Once you have read the listing below, output it again exactly.

____

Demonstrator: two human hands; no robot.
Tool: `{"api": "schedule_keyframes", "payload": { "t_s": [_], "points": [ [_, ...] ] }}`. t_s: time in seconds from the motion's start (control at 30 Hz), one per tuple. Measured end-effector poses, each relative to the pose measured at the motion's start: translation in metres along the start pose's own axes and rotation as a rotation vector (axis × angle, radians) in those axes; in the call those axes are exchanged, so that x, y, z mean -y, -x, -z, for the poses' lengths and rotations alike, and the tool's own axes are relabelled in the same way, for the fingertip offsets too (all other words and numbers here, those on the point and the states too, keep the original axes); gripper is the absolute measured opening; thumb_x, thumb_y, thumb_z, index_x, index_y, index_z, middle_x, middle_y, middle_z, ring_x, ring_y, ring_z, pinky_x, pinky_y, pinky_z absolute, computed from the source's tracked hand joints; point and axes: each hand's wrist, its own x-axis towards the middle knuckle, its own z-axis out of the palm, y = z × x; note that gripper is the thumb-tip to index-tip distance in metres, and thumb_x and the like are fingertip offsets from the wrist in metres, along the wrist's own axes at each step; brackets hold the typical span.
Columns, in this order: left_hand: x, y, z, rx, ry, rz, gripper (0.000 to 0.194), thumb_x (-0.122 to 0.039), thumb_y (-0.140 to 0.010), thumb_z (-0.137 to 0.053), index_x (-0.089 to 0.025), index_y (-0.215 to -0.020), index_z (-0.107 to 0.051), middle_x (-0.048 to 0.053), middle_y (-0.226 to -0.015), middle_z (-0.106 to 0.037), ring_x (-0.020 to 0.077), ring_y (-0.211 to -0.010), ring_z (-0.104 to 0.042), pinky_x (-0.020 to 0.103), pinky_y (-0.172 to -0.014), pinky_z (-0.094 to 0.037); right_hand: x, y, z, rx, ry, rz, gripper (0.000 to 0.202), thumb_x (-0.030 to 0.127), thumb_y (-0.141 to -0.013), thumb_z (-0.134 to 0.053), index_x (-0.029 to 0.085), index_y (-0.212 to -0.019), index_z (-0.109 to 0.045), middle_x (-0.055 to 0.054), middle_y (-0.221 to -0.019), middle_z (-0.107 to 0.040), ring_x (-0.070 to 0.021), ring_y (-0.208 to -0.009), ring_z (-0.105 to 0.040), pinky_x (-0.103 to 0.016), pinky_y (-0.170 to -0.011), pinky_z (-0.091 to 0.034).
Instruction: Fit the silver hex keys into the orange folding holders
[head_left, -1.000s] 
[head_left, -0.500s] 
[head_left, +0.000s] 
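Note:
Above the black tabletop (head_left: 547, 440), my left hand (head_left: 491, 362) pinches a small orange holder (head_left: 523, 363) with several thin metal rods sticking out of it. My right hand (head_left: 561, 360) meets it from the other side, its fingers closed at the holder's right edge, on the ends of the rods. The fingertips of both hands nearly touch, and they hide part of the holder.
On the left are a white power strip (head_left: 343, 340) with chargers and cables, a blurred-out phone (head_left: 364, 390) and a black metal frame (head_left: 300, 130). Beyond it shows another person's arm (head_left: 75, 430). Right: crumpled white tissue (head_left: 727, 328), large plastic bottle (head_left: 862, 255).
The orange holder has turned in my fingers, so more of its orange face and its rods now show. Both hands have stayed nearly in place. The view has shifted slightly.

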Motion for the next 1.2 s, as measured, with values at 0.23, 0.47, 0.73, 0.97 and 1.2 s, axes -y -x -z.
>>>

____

• _Answer section_
Demonstrator: two human hands; no robot.
Tool: `{"api": "schedule_keyframes", "payload": { "t_s": [_], "points": [ [_, ...] ] }}`. t_s: time in seconds from the motion's start (control at 30 Hz), one per tuple. Measured end-effector poses, each relative to the pose measured at the motion's start: translation in metres along the start pose's own axes and rotation as a rotation vector (axis × angle, radians) in those axes; in the call those axes are exchanged, so that x, y, z mean -y, -x, -z, for the poses' lengths and rotations alike, and the tool's own axes are relabelled in the same way, for the fingertip offsets too (all other words and numbers here, those on the point and the states too, keep the original axes); gripper is the absolute measured opening; thumb_x, thumb_y, thumb_z, index_x, index_y, index_z, middle_x, middle_y, middle_z, ring_x, ring_y, ring_z, pinky_x, pinky_y, pinky_z absolute, computed from the source's tracked hand joints; point and axes: each hand's wrist, its own x-axis towards the middle knuckle, its own z-axis out of the palm, y = z × x; note that gripper is the thumb-tip to index-tip distance in metres, and thumb_x and the like are fingertip offsets from the wrist in metres, along the wrist's own axes at each step; brackets hold the typical span.
Columns, in this order: left_hand: x, y, z, rx, ry, rz, gripper (0.000 to 0.194), thumb_x (-0.122 to 0.039), thumb_y (-0.140 to 0.010), thumb_z (-0.137 to 0.053), index_x (-0.089 to 0.025), index_y (-0.215 to -0.020), index_z (-0.107 to 0.051), middle_x (-0.048 to 0.053), middle_y (-0.226 to -0.015), middle_z (-0.106 to 0.037), ring_x (-0.020 to 0.077), ring_y (-0.211 to -0.010), ring_z (-0.104 to 0.042), pinky_x (-0.020 to 0.103), pinky_y (-0.172 to -0.014), pinky_z (-0.094 to 0.037); right_hand: x, y, z, rx, ry, rz, gripper (0.000 to 0.202), thumb_x (-0.030 to 0.127), thumb_y (-0.141 to -0.013), thumb_z (-0.134 to 0.053), index_x (-0.029 to 0.085), index_y (-0.212 to -0.019), index_z (-0.109 to 0.045), middle_x (-0.055 to 0.054), middle_y (-0.221 to -0.019), middle_z (-0.107 to 0.040), ring_x (-0.070 to 0.021), ring_y (-0.208 to -0.009), ring_z (-0.105 to 0.040), pinky_x (-0.103 to 0.016), pinky_y (-0.170 to -0.011), pinky_z (-0.091 to 0.034).
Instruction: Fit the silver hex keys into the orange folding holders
[head_left, -1.000s] 
[head_left, -0.500s] 
[head_left, +0.000s] 
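Note:
Above the black tabletop (head_left: 547, 440), my left hand (head_left: 491, 362) pinches a small orange holder (head_left: 523, 363) with several thin metal rods sticking out of it. My right hand (head_left: 561, 360) meets it from the other side, its fingers closed at the holder's right edge, on the ends of the rods. The fingertips of both hands nearly touch, and they hide part of the holder.
On the left are a white power strip (head_left: 343, 340) with chargers and cables, a blurred-out phone (head_left: 364, 390) and a black metal frame (head_left: 300, 130). Beyond it shows another person's arm (head_left: 75, 430). Right: crumpled white tissue (head_left: 727, 328), large plastic bottle (head_left: 862, 255).
The orange holder has turned in my fingers, so more of its orange face and its rods now show. Both hands have stayed nearly in place. The view has shifted slightly.
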
Motion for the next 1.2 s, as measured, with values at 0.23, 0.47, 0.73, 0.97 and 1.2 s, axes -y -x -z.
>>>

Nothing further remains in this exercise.